[Material provided Boundary: Start]

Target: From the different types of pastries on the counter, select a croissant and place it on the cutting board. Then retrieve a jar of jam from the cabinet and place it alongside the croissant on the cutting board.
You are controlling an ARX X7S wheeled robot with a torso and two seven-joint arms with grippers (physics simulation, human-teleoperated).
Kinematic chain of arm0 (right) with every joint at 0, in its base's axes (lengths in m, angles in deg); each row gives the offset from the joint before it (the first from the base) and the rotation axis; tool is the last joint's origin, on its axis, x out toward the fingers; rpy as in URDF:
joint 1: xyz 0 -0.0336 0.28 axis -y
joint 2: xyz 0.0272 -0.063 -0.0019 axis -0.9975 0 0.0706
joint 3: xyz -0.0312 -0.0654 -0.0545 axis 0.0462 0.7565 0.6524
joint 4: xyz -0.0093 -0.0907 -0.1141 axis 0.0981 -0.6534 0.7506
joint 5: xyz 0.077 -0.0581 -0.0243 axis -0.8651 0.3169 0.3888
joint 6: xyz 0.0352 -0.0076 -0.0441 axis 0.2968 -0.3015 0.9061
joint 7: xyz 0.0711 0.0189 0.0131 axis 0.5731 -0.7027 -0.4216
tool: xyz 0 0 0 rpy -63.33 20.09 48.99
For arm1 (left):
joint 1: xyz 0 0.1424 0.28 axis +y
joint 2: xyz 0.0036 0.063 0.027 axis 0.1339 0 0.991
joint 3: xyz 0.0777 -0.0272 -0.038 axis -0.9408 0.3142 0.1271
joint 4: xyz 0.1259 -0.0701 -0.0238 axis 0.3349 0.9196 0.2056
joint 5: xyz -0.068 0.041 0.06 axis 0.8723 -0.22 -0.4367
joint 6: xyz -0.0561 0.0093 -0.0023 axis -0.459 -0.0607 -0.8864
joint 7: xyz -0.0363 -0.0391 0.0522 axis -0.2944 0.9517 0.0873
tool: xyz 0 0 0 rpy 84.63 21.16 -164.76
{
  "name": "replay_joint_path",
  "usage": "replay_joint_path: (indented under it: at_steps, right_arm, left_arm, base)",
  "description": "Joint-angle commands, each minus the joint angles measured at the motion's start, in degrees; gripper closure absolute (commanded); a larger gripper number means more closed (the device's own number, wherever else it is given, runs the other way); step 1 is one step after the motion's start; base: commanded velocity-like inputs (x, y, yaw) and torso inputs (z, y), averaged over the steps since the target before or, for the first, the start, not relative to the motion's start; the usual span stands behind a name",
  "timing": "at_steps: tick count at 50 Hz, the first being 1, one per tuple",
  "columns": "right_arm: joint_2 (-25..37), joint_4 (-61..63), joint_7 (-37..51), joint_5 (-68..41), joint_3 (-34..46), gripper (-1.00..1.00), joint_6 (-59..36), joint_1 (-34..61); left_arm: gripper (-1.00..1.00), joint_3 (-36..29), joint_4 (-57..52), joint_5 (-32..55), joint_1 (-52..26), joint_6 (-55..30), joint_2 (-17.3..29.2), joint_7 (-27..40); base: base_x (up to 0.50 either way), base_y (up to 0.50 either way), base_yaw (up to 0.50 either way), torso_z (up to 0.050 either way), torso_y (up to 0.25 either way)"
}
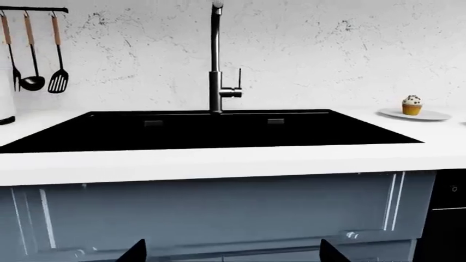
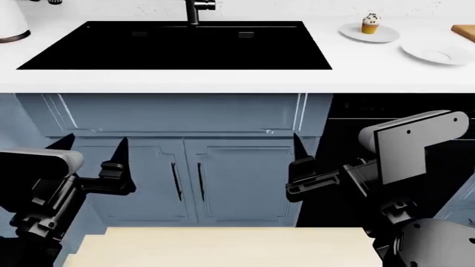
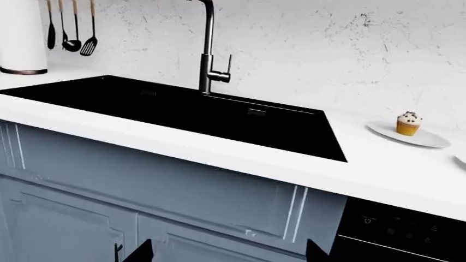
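Observation:
The white counter (image 2: pixel 356 72) with its inset black sink (image 2: pixel 174 47) lies ahead. A yellow cupcake (image 2: pixel 371 23) with white frosting stands on a round white plate; it also shows in the left wrist view (image 1: pixel 411 105) and the right wrist view (image 3: pixel 408 124). A corner of the wooden cutting board (image 2: pixel 465 30) shows at the far right edge. The croissant and the jar of jam are out of view. My left gripper (image 2: pixel 93 150) (image 1: pixel 233 254) and right gripper (image 2: pixel 301 167) (image 3: pixel 229 252) are both open and empty, held low in front of the blue cabinet doors (image 2: pixel 186 178).
An empty white plate (image 2: pixel 436 54) sits right of the cupcake's plate. A tall faucet (image 1: pixel 216 60) stands behind the sink. Utensils (image 1: pixel 33 54) hang on the wall at left. A black appliance front (image 2: pixel 356 111) is right of the cabinet. A pale wooden surface (image 2: pixel 222 247) lies below me.

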Motion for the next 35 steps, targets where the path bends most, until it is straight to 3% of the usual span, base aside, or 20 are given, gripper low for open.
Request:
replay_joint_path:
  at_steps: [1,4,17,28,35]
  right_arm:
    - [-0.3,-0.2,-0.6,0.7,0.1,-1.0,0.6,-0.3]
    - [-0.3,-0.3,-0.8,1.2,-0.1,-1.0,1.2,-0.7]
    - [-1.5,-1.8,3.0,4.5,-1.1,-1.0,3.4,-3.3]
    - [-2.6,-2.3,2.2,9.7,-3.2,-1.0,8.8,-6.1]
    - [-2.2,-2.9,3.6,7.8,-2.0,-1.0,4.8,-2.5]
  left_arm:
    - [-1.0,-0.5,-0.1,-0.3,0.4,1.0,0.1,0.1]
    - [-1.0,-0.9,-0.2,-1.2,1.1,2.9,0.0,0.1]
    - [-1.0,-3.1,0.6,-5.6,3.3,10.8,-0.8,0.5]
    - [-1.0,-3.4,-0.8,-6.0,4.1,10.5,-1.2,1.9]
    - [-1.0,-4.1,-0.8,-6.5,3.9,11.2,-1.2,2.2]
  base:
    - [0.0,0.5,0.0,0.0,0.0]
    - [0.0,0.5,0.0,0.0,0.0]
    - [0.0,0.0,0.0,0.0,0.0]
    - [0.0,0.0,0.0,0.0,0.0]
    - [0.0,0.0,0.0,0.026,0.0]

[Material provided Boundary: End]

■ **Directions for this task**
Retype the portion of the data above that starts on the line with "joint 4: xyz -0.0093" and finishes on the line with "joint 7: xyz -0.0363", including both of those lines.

■ **Written response**
joint 4: xyz -0.0093 -0.0907 -0.1141 axis 0.0981 -0.6534 0.7506
joint 5: xyz 0.077 -0.0581 -0.0243 axis -0.8651 0.3169 0.3888
joint 6: xyz 0.0352 -0.0076 -0.0441 axis 0.2968 -0.3015 0.9061
joint 7: xyz 0.0711 0.0189 0.0131 axis 0.5731 -0.7027 -0.4216
tool: xyz 0 0 0 rpy -63.33 20.09 48.99
For arm1 (left):
joint 1: xyz 0 0.1424 0.28 axis +y
joint 2: xyz 0.0036 0.063 0.027 axis 0.1339 0 0.991
joint 3: xyz 0.0777 -0.0272 -0.038 axis -0.9408 0.3142 0.1271
joint 4: xyz 0.1259 -0.0701 -0.0238 axis 0.3349 0.9196 0.2056
joint 5: xyz -0.068 0.041 0.06 axis 0.8723 -0.22 -0.4367
joint 6: xyz -0.0561 0.0093 -0.0023 axis -0.459 -0.0607 -0.8864
joint 7: xyz -0.0363 -0.0391 0.0522 axis -0.2944 0.9517 0.0873

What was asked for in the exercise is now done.